For the material below, please count the lines containing "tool". Reply with the count alone.
(Given material Opens)
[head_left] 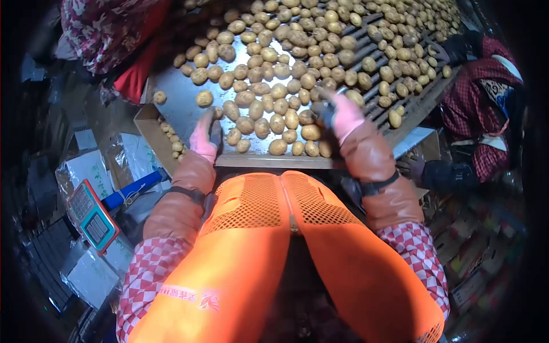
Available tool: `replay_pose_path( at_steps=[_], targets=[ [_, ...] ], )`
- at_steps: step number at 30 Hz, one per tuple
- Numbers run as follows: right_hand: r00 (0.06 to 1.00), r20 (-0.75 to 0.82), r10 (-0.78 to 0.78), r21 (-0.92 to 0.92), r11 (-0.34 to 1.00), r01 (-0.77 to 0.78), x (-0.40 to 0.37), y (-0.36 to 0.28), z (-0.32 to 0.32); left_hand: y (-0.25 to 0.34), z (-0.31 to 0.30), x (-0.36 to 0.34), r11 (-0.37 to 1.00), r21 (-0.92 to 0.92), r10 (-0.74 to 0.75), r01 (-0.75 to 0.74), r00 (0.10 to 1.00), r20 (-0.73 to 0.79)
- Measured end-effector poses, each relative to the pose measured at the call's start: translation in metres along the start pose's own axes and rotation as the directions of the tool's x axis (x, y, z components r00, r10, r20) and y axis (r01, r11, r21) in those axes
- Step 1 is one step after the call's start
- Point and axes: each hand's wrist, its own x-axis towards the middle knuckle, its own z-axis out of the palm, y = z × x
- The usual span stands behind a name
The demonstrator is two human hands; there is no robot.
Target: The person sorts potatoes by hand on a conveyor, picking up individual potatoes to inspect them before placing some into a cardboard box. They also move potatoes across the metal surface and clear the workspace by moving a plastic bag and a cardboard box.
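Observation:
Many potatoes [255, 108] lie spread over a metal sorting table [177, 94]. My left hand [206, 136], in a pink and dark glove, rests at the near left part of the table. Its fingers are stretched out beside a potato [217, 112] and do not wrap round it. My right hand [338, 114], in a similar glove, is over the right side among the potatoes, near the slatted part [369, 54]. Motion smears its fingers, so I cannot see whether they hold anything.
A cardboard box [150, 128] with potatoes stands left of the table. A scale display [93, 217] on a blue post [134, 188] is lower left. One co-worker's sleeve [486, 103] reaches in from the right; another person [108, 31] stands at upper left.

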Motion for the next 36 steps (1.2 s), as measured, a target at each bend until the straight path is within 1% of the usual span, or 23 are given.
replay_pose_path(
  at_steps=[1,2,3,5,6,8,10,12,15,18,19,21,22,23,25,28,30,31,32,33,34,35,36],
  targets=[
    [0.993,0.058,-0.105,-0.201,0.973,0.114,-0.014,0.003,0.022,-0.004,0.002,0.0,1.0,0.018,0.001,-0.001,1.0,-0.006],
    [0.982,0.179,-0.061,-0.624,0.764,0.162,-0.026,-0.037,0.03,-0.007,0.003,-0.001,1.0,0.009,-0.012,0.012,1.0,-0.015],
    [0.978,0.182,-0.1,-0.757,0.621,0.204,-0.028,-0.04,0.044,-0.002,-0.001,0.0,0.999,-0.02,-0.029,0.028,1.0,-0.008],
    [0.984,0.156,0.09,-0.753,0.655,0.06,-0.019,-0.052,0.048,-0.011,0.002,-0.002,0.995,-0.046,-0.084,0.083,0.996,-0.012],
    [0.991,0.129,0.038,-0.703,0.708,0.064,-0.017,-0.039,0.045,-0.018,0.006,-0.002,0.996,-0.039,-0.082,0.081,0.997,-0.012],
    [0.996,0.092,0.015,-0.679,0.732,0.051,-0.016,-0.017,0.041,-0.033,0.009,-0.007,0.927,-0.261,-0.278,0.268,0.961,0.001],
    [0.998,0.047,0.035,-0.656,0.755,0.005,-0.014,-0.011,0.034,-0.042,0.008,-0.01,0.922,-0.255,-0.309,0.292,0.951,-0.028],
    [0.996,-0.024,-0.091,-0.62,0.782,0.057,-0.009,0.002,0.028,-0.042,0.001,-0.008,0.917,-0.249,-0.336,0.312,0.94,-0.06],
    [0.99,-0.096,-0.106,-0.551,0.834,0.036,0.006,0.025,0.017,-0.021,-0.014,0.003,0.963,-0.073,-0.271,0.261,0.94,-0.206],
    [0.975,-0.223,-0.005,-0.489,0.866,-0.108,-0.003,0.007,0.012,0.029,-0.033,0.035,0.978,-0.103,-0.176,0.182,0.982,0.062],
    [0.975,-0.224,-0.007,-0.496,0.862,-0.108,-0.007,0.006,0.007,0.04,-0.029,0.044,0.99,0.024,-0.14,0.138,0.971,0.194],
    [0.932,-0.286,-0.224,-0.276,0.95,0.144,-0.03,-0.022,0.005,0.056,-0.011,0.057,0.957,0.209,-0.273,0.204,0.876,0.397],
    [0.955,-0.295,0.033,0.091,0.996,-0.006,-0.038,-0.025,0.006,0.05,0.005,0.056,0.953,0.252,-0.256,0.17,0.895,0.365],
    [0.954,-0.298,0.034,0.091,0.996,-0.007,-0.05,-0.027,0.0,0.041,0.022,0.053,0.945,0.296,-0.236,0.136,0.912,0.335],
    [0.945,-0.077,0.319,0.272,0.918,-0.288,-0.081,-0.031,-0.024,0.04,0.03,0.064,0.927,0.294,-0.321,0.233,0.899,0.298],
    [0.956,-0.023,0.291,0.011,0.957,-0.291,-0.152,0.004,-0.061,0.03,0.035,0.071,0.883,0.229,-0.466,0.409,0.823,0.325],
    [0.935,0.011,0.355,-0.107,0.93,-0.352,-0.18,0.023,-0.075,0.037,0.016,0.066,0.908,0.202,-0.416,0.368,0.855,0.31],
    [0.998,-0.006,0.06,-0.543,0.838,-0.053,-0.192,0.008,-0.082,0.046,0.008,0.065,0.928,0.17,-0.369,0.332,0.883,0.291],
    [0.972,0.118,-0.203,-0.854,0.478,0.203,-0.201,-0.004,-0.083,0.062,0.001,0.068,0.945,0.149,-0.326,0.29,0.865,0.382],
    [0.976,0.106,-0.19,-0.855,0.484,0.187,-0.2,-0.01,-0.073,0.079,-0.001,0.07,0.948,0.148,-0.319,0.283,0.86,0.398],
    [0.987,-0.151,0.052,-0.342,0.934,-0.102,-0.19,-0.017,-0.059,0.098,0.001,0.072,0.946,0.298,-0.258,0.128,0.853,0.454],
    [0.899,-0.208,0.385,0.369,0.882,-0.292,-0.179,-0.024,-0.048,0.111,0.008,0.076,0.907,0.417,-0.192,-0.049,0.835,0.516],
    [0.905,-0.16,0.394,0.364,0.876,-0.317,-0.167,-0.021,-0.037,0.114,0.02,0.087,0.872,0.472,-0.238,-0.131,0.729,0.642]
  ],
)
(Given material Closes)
Output of the task » 2